§ **Task prompt**: The answer is to be an exact copy of the lines below running from the line with "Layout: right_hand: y" down to the line with "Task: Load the", both ends included, and nothing more.

Source records:
★ ★ ★
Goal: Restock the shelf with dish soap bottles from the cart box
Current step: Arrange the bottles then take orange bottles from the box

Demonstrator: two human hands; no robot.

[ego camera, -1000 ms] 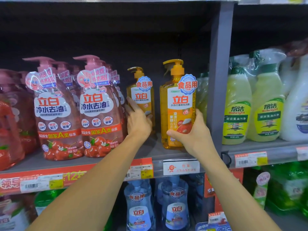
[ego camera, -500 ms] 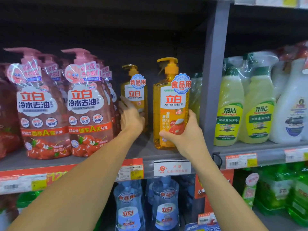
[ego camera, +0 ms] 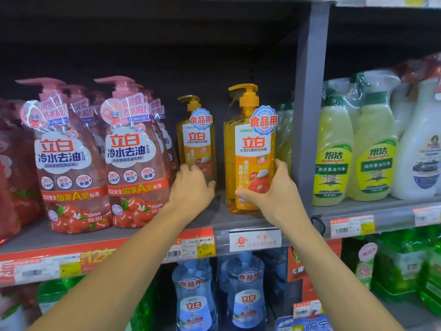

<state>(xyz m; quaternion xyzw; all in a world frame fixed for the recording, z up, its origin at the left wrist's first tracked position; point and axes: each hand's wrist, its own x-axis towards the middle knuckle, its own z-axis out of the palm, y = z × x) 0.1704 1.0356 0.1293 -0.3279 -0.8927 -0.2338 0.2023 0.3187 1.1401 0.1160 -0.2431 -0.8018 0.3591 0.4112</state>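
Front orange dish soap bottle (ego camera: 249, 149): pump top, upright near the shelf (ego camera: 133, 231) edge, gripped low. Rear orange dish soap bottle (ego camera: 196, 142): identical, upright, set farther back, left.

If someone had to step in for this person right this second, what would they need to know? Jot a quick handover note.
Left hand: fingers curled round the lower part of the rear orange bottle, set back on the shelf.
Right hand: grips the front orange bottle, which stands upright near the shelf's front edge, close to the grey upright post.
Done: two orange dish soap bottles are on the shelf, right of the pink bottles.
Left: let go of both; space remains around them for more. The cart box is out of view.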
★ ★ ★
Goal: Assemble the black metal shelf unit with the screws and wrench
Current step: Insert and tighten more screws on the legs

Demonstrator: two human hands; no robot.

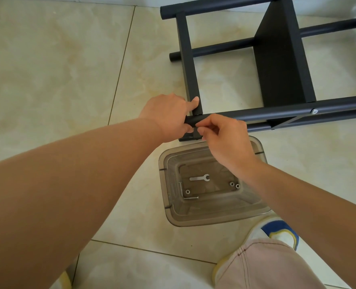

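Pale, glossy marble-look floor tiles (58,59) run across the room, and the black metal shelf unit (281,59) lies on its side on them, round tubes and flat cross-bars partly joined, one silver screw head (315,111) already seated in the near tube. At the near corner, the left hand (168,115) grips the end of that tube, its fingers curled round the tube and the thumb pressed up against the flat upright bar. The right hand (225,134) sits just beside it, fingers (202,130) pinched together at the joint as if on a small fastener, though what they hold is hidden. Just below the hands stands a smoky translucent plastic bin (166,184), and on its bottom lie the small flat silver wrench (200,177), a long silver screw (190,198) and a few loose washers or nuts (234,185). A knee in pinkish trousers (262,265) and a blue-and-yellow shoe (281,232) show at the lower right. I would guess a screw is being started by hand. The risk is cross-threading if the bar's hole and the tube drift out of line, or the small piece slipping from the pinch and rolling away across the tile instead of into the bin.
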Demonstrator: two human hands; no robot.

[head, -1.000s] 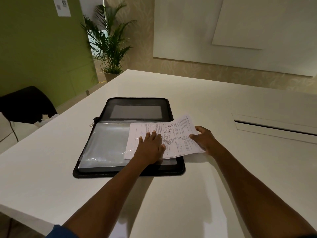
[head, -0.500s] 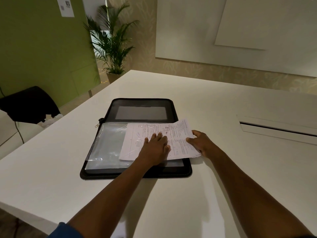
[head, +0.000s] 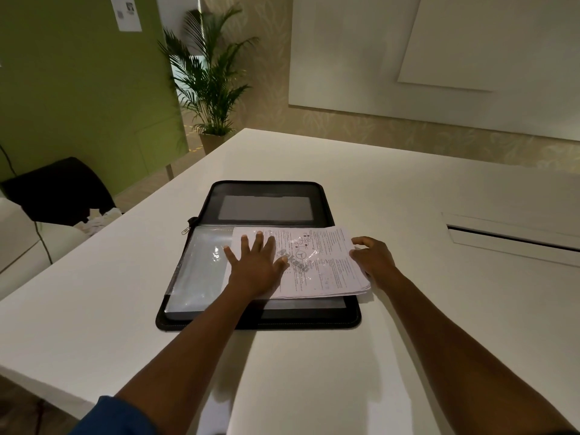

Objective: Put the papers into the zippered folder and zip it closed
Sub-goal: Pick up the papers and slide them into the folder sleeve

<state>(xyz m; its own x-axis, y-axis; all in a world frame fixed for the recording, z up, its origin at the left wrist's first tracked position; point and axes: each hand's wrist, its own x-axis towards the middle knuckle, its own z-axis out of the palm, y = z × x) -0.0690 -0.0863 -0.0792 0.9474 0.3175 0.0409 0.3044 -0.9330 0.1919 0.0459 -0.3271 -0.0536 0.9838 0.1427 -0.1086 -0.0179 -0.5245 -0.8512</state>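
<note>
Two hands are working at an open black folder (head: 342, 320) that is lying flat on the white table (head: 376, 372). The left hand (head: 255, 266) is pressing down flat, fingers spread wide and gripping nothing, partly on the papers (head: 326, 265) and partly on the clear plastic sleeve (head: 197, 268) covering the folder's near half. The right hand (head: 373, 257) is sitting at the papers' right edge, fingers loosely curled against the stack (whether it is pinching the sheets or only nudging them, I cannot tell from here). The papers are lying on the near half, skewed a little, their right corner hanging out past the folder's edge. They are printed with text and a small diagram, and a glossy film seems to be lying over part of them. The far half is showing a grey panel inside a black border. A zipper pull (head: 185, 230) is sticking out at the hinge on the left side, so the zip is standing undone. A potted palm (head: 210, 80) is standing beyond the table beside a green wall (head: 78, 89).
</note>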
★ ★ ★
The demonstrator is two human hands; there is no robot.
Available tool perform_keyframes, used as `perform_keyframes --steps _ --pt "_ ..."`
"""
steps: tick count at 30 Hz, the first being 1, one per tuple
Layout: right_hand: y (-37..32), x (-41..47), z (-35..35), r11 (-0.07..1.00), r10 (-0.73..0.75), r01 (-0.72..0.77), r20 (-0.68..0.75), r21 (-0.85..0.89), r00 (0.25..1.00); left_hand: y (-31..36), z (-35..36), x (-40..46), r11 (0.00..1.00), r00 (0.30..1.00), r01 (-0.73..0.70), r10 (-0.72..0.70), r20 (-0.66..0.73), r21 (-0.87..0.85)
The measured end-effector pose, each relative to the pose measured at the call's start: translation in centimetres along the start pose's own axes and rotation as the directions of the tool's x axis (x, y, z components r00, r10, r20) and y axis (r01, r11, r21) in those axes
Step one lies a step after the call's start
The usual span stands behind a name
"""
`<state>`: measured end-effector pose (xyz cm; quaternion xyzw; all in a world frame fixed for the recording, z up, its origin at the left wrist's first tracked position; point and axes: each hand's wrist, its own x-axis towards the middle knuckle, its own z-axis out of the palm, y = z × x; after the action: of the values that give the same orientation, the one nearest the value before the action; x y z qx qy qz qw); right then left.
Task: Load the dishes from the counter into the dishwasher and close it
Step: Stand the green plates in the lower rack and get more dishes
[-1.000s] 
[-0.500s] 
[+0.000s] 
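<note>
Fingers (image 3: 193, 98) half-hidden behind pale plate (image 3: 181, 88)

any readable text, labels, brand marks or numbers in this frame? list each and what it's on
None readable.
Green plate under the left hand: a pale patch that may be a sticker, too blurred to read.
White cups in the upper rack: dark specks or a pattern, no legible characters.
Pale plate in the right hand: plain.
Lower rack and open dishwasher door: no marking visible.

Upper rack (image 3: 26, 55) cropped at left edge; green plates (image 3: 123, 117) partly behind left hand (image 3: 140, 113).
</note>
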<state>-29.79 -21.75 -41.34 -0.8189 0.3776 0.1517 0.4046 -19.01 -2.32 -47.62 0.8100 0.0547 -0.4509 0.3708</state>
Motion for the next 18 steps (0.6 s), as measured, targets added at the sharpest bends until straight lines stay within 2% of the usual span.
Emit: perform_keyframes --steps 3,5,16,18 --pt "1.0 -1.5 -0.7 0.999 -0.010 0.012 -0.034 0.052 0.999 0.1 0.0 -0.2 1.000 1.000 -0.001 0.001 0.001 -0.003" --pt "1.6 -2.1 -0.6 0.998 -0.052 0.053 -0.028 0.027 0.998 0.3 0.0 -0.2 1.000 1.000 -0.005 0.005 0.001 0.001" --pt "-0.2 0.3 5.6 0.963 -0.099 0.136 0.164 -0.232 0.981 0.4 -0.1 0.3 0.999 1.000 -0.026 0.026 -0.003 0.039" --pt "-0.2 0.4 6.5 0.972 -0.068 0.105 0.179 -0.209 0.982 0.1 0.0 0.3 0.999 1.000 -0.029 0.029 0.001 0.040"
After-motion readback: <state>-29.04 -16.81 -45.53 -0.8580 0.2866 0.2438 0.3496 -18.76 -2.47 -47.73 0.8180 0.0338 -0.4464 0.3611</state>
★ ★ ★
§ **Solution to the problem**:
Layout: right_hand: y (-37..32), x (-41..47), z (-35..35), r11 (-0.07..1.00), r10 (-0.73..0.75), r01 (-0.72..0.77), r20 (-0.68..0.75), r21 (-0.85..0.89), r00 (0.25..1.00); left_hand: y (-31..36), z (-35..36), x (-40..46), r11 (0.00..1.00), r00 (0.30..1.00), r01 (-0.73..0.70), r10 (-0.72..0.70), r20 (-0.66..0.73), r21 (-0.87..0.85)
The measured end-effector pose, each relative to the pose measured at the call's start: translation in centimetres along the start pose's own axes and rotation as the directions of the tool's x axis (x, y, z components r00, r10, r20) and y axis (r01, r11, r21) in those axes
Step one lies a step after the call's start
The usual span stands behind a name
"""
`<state>`: measured end-effector pose (xyz cm; quaternion xyzw; all in a world frame fixed for the recording, z up, its origin at the left wrist's first tracked position; point and axes: each hand's wrist, its own x-axis towards the middle knuckle, its own z-axis out of the palm, y = z × x; after the action: of the values that give the same orientation, the one nearest the value before the action; x y z qx qy qz qw); right then left.
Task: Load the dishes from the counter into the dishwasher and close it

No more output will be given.